The easiest way to send a device token to your server to register your device is to convert the devToken to a hex string, and pass it as a parameter to a php script on a website. (ie http://www.example.com/register.php?key=) It would also be a good idea to spawn a thread to do this so you’re not blocking the user input while registering.

Your app should now be registering for notifications with Apple and registered their deviceToken on your server.

Server side registration

On your PHP server, you’ll want to receive the deviceToken and store it for later use. (When you want to notify the user of something.) We can start with something like this in our register.php file to make sure we’re getting registrations:

<?php

$key=$_GET["key"];

// We should store in db for later use, but we'll just log it for now.
$fp=fopen("register.log","a");
fwrite($fp,date("YmdHis")." $key\n");
fclose($fp);

?>

Run the app to verify registration

Now that you’ve set your app up to register, and your server set up to receive the registrations, try it out, and if all’s well, you should get an entry in a ‘register.log’ file. Make sure to accept push notifications!

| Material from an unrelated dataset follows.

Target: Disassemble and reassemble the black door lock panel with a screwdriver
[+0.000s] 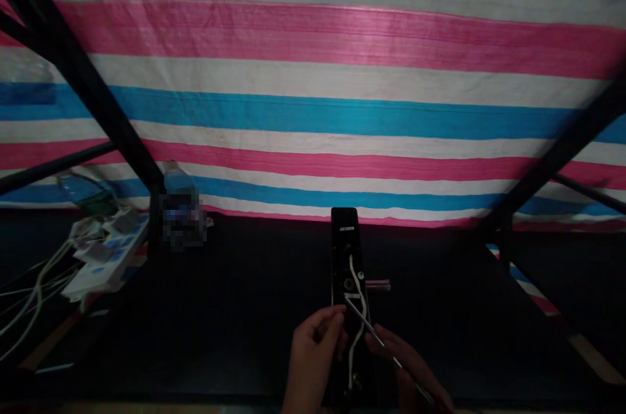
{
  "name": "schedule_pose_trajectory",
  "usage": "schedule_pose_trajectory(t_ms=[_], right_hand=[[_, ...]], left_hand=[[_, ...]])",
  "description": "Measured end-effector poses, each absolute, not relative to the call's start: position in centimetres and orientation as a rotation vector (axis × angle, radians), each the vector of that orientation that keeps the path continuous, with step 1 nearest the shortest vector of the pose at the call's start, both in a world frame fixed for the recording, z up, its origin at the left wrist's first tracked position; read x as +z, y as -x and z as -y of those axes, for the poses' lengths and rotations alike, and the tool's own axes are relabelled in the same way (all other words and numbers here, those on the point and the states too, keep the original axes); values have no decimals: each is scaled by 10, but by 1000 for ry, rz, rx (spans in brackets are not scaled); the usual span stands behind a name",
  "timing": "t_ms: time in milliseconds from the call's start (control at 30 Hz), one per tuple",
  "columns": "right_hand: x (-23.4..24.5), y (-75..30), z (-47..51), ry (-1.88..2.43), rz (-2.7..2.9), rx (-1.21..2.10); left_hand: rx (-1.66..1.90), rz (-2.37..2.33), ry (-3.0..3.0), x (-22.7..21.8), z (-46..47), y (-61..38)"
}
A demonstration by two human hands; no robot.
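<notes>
A long, narrow black device (345, 241) lies on the dark table, pointing away from me. A pale cable (362, 300) winds along its top, past small round fittings and a white label (347, 229). My left hand (315, 342) is closed in a pinch at the device's left edge, with anything between its fingertips too small to make out. My right hand (408, 358) grips a thin silver rod-like tool (384, 343), slanted across the cable. The tool's tip meets the device close to my left fingertips; dim light hides its exact kind.
Beyond the device's right side lies a small pinkish stick-shaped item (378, 284). A white power strip (105, 261) with plugs and cables is at the left, near a clear bottle (177, 178). Black frame bars (92, 85) slope on both sides before a striped sheet (313, 75).
</notes>
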State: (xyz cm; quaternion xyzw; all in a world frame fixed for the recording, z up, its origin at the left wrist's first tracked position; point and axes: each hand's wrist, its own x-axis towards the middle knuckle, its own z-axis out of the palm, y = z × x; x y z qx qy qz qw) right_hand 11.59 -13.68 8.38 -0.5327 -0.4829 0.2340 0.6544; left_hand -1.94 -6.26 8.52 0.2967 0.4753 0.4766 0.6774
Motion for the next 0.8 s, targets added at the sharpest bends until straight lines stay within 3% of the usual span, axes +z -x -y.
schedule_pose_trajectory(t_ms=[167,800], right_hand=[[89,-131,112,1312,1193,526],[77,-126,70,1291,1456,301]], left_hand=[[1289,-1315,-1018,50,48,20],[1171,-1226,-1237,13,44,9]])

Pushing notifications from your server

Now that we’re registered, we need to get our server to talk to apple’s server to send our registered devices push notifications. This is where the PushCertificate.p12 file we created early comes into play. On your linux php server, we need to create a cert/key file that’s used to communicate securely with the apple push server. Upload the PushCertificate.p12 file to your server and create the ck.pem file as follows:

$ openssl pkcs12 -clcerts -nokeys -out cert.pem -in PushCertificate.p12 
Enter Import Password:
MAC verified OK

$ openssl pkcs12 -nocerts -out key.pem -in PushCertificate.p12 
Enter Import Password:
MAC verified OK
Enter PEM pass phrase:
Verifying - Enter PEM pass phrase:

$ cat cert.pem key.pem > ck.pem

Make sure that you enter the same passphrase both times. (This will be used in the push code below.)

Now that we have a cert/key file, and a devToken, we can send our device a push notification with the following (replace with the passphrase you used above.):

<?php
$msg="<Your notification message>";
$pushToken= "<your captured hex push token>";
$pushToken=pack("H*",$pushToken);

send_apns($pushToken,$msg,1,'');

function send_apns($token,$message,$badge,$sound) {
   // Construct the notification payload
   $body = array();
   $body['aps'] = array('alert' => $message);
   if ($badge) $body['aps']['badge'] = $badge;
   if ($sound) $body['aps']['sound'] = $sound;

   $ctx = stream_context_create();
   stream_context_set_option($ctx, 'ssl', 'local_cert', 'ck.pem');
   stream_context_set_option ($ctx, 'ssl', 'passphrase', '<password>');
   $fp = stream_socket_client('ssl://gateway.sandbox.push.apple.com:2195', $err, $errstr, 60, STREAM_CLIENT_CONNECT, $ctx);
   // for production change the server to ssl://gateway.push.apple.com:2195
   if (!$fp) {
      print "Failed to connect $err $errstr\n";
      return -1;
   }

   $payload = json_encode($body);
   $msg = chr(0) . pack("n",32) . $token . pack("n",strlen($payload)) . $payload;
   fwrite($fp, $msg);
   fclose($fp);

   return 0;
}
?>

At this point you should hopefully have a push notification sent to your device. As noted in the code, change the server as appropriate if you’re in production.